◆ **Recorded data**
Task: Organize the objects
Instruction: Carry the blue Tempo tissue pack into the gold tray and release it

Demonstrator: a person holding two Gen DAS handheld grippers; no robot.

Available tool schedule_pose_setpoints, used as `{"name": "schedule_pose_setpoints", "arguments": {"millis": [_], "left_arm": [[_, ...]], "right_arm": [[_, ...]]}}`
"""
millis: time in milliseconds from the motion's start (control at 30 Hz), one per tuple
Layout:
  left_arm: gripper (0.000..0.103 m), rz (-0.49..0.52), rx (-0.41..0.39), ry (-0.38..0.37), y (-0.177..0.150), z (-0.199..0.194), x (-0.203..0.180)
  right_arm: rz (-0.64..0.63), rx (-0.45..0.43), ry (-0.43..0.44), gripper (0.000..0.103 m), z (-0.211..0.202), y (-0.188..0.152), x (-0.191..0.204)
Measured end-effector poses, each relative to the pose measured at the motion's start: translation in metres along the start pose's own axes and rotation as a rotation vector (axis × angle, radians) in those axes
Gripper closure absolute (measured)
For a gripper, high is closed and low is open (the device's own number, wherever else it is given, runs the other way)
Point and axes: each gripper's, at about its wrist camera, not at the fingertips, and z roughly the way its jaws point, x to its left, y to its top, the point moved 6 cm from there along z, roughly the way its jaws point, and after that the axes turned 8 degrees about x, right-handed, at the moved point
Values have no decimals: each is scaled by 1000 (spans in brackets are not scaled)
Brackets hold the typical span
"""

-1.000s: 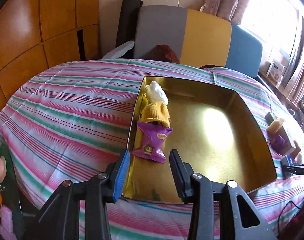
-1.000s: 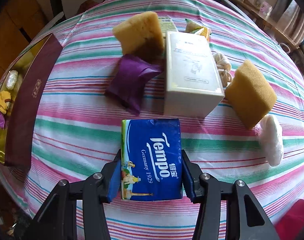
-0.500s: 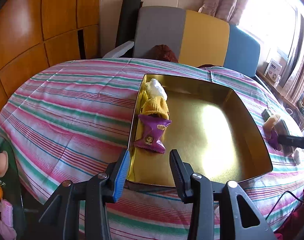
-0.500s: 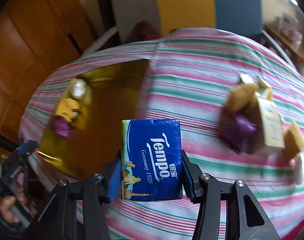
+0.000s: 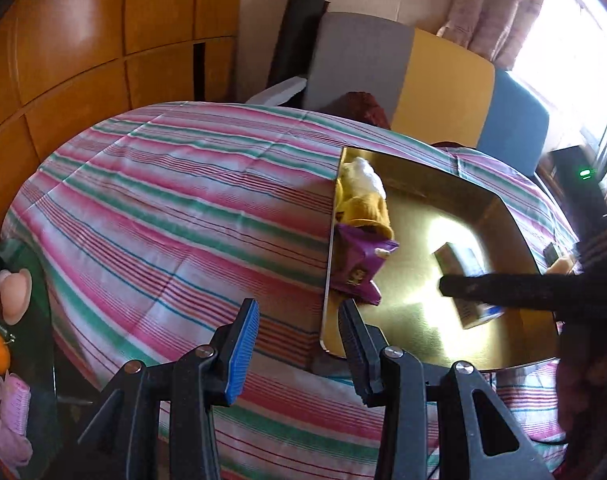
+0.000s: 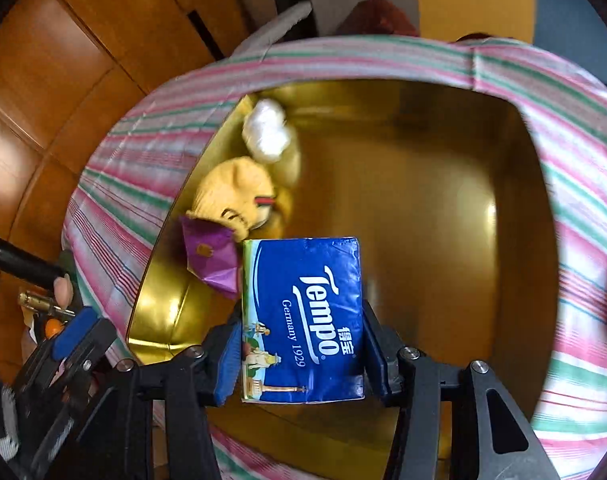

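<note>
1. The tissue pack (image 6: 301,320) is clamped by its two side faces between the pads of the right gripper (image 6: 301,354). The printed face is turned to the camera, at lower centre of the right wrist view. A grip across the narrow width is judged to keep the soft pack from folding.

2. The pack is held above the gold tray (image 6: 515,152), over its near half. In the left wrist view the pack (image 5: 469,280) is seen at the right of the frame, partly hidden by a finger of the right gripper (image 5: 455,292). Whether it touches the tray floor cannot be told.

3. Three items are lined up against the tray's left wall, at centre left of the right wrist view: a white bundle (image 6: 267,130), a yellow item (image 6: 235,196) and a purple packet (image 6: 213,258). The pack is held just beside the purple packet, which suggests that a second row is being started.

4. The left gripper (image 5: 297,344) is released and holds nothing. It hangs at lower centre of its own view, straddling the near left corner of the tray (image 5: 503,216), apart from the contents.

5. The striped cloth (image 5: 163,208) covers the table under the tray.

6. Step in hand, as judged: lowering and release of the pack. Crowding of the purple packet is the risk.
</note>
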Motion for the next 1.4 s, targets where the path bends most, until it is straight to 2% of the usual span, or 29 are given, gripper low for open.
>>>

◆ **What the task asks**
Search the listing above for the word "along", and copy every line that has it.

◆ **Solution to the problem**
Measured end-effector poses, each relative to the pose measured at the motion's start: translation in metres along the start pose's own axes and rotation as a rotation vector (axis × angle, radians) in those axes
Point and axes: each gripper's, at about its wrist camera, not at the fingertips, and z roughly the way its jaws point, x to its left, y to its top, the point moved 6 cm from there along z, roughly the way its jaws point, and after that the axes turned 8 degrees about x, right-handed, at the moved point

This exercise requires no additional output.